◆ **Exercise details**:
Once the line containing "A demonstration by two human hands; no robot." has been printed, stop; print every line before it exactly, starting at the top of the material below.
(Given information begins)
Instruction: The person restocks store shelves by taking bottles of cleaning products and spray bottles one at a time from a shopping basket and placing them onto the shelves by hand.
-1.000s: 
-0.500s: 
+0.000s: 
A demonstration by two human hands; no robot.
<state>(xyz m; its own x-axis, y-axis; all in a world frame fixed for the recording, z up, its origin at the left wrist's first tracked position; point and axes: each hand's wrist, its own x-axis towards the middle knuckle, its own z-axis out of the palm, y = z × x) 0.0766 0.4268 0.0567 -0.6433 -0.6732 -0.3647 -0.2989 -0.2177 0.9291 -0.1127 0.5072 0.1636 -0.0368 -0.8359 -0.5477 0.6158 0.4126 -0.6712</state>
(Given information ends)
◆ **Solution**:
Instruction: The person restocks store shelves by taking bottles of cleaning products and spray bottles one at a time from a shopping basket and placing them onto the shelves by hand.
-1.000s: 
-0.500s: 
+0.000s: 
A demonstration by two human hands; no robot.

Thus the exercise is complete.